### [Exercise goal]
Copy every line below that has the word "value" in it.

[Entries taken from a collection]
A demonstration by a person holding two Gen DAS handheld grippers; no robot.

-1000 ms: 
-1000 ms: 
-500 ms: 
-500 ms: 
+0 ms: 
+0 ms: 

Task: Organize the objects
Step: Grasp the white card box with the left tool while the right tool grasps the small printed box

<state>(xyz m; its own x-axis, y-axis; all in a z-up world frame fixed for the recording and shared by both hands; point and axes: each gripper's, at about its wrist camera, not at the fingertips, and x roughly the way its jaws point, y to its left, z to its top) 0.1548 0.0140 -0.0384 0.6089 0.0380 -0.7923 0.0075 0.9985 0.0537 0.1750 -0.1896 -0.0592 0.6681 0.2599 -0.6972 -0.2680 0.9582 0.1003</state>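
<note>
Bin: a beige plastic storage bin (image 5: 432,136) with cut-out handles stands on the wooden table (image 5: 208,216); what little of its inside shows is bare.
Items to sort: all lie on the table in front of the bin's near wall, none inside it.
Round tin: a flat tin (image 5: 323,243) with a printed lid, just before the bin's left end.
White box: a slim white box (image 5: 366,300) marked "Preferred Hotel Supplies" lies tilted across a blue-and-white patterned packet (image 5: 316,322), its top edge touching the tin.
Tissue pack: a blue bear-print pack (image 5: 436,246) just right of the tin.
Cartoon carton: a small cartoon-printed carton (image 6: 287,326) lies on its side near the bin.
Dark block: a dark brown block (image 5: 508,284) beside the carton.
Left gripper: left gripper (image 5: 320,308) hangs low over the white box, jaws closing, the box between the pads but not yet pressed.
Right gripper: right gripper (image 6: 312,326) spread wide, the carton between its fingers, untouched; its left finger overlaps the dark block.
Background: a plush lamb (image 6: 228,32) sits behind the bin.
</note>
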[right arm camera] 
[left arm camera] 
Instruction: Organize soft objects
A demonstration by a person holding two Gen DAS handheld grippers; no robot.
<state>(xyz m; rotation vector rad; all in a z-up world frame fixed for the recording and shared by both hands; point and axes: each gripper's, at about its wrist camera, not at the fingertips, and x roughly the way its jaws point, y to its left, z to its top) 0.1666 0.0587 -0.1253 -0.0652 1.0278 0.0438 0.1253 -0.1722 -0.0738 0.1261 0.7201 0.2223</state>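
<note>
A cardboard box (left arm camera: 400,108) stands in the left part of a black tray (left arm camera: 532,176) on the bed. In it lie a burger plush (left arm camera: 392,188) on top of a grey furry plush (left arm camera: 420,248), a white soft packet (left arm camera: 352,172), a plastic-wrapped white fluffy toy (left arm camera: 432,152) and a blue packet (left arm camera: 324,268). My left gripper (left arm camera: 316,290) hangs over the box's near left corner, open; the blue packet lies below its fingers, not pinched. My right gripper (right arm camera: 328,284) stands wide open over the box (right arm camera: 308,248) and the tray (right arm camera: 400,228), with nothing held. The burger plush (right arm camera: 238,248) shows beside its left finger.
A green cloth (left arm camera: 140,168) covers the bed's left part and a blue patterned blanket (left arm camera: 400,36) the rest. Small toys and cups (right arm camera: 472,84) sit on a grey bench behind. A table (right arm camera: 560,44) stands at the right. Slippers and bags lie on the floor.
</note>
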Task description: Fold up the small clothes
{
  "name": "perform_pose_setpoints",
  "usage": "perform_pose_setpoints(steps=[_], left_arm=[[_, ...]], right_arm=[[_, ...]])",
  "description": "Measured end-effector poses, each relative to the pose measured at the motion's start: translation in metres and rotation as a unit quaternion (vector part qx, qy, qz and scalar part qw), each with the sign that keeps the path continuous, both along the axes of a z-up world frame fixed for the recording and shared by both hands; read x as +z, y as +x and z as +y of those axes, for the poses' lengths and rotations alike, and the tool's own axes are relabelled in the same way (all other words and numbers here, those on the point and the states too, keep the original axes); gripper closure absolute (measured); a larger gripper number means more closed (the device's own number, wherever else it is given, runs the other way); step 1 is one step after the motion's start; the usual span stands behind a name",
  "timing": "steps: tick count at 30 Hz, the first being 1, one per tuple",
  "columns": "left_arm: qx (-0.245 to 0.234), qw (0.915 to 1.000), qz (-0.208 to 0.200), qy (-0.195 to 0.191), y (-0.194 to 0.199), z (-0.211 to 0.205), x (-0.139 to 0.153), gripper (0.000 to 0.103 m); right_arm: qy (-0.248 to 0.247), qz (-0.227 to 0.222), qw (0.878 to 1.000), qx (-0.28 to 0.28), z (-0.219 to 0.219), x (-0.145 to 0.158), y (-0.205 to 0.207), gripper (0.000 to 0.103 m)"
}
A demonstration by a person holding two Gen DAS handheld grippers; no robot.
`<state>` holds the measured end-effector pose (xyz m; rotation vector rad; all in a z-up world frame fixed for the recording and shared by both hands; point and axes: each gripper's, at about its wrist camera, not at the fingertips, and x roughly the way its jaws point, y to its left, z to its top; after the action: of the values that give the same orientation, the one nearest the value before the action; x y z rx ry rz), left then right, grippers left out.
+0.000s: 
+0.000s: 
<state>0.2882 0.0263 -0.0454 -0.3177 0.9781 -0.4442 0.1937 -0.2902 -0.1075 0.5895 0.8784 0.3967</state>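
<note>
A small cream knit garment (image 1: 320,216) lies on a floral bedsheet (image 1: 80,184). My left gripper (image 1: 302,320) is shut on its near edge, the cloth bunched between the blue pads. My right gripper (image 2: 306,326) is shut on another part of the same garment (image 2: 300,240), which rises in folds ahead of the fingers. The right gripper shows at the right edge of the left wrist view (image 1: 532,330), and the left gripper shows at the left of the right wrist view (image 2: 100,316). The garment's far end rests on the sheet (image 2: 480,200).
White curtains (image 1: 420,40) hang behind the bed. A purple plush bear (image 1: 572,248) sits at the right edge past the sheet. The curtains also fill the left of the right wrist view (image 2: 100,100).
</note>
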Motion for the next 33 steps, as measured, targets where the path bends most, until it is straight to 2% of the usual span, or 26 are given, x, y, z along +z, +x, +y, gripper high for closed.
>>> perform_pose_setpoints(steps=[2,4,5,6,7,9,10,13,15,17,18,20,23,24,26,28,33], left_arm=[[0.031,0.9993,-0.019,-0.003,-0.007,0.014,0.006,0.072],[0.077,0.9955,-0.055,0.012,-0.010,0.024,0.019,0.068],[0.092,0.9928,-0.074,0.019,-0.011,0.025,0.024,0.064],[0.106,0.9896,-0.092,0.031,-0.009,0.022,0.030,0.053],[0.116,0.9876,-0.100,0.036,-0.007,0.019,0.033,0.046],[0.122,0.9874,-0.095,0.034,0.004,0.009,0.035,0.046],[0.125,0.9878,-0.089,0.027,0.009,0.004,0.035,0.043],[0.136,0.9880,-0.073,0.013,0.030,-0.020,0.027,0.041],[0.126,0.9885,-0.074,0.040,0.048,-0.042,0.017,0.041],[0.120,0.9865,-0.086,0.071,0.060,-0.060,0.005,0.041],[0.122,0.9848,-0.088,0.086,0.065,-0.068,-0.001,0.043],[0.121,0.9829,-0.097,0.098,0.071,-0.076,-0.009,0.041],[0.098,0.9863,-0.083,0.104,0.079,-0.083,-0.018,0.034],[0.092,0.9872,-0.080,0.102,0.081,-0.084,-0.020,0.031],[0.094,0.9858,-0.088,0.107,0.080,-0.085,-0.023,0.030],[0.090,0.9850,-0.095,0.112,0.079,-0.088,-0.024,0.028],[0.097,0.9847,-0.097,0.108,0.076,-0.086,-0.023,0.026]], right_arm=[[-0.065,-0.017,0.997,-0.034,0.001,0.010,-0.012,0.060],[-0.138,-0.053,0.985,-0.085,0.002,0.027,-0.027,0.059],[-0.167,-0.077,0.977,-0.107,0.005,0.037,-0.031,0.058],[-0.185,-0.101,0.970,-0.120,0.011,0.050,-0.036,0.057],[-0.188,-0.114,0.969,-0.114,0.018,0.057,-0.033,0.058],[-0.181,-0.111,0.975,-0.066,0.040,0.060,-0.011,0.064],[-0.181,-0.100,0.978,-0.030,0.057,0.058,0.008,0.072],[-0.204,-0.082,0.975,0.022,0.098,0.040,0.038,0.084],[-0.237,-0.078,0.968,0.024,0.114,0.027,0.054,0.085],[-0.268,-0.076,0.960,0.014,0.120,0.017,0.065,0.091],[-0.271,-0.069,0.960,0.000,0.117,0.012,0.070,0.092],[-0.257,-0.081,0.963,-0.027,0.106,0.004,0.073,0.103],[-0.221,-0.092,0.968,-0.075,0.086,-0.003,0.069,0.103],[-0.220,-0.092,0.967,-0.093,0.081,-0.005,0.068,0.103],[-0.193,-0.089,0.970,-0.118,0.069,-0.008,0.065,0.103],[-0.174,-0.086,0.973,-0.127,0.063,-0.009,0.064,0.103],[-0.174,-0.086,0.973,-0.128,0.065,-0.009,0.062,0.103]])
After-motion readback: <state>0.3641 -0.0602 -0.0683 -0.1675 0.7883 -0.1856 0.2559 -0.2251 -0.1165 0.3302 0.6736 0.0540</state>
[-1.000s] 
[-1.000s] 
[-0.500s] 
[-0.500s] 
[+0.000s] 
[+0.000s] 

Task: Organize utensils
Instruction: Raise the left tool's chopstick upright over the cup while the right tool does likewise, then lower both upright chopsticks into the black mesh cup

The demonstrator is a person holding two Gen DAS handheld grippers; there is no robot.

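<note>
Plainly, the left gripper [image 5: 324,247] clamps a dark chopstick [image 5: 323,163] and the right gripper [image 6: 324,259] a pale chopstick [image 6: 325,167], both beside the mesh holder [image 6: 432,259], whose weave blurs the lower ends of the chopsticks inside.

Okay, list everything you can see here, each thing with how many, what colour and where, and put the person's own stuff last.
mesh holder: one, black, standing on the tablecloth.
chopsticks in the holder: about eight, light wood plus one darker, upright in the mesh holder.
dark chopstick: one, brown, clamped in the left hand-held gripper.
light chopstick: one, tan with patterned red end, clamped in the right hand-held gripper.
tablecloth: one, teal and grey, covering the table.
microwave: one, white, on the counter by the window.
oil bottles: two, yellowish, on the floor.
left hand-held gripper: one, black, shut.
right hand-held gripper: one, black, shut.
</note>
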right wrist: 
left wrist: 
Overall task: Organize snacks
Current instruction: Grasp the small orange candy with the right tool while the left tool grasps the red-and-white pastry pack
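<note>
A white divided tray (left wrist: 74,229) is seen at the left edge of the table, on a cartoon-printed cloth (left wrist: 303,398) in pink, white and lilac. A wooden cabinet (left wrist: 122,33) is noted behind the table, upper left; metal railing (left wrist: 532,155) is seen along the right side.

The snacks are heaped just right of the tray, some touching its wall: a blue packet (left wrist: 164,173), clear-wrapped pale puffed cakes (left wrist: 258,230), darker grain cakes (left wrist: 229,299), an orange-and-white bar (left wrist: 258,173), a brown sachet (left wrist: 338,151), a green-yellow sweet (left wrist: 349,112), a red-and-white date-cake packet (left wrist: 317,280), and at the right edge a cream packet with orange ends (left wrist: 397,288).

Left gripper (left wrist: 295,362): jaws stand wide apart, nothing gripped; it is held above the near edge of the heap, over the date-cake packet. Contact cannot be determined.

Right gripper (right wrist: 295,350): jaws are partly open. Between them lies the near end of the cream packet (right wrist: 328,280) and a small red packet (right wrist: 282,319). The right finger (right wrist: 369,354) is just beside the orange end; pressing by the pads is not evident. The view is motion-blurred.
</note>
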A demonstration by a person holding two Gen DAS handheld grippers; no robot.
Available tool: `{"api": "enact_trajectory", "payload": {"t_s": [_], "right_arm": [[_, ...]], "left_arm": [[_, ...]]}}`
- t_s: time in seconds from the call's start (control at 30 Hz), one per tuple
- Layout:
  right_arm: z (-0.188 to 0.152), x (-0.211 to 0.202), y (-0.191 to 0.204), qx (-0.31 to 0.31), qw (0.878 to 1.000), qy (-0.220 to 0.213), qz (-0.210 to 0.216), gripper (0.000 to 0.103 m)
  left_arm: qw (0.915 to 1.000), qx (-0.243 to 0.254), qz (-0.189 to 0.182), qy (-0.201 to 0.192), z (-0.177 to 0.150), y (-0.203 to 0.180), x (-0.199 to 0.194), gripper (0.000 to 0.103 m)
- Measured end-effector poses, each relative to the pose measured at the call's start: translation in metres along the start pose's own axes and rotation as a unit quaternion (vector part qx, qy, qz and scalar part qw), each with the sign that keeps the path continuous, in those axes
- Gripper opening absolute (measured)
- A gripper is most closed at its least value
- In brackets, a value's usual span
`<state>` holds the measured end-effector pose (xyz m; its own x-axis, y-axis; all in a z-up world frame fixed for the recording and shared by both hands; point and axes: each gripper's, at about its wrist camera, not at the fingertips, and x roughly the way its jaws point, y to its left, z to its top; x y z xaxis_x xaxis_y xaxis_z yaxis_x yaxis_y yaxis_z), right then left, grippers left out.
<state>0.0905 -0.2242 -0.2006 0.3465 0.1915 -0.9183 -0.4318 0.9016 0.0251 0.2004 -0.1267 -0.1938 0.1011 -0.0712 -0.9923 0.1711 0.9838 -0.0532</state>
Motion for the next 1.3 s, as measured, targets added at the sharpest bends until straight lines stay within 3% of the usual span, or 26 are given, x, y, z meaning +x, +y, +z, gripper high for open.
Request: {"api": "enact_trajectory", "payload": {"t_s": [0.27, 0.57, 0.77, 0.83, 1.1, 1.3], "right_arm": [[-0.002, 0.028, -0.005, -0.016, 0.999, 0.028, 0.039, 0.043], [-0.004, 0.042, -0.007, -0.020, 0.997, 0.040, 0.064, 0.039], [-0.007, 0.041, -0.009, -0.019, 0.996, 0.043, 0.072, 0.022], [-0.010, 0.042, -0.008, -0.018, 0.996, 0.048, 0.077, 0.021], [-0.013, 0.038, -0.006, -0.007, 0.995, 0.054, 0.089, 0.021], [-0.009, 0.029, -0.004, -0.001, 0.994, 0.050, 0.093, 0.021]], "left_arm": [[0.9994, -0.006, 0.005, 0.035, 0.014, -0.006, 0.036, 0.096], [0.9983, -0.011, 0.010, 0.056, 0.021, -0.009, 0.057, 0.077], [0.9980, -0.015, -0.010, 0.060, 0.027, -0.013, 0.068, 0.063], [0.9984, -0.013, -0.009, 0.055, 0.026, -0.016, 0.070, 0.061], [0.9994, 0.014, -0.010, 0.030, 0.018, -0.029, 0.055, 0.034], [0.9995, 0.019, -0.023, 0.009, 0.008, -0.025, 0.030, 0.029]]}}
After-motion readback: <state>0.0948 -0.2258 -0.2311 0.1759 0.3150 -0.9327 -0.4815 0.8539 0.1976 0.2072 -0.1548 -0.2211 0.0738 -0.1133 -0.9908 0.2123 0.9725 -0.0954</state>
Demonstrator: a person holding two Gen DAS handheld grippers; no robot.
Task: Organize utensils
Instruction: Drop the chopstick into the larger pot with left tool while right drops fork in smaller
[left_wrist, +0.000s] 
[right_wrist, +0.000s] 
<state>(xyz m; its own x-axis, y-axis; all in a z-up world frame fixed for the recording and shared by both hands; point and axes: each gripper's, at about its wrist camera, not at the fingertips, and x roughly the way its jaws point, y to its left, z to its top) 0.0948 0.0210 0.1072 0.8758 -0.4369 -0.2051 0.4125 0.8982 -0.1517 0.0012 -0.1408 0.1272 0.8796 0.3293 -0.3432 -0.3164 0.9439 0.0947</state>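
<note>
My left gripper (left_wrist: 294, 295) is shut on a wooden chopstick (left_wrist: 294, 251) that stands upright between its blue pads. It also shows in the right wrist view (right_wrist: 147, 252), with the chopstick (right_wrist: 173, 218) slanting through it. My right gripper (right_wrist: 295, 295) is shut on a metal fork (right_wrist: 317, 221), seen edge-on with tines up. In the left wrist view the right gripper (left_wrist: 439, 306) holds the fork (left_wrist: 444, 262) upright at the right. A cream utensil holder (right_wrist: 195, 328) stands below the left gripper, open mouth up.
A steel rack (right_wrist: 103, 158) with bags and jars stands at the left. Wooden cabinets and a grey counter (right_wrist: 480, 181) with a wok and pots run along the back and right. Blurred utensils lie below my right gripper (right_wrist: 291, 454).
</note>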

### [Output of the exercise]
`<state>` holds the measured end-effector pose (xyz m; rotation vector rad; all in a z-up world frame fixed for the recording and shared by both hands; point and axes: each gripper's, at about its wrist camera, not at the fingertips, and x roughly the way its jaws point, y to its left, z to its top; after the action: of the values that give the same orientation, the one nearest the value before the action; x y z rx ry rz), left then right, grippers left out.
- A gripper is most closed at its least value
- In brackets, a value's usual span

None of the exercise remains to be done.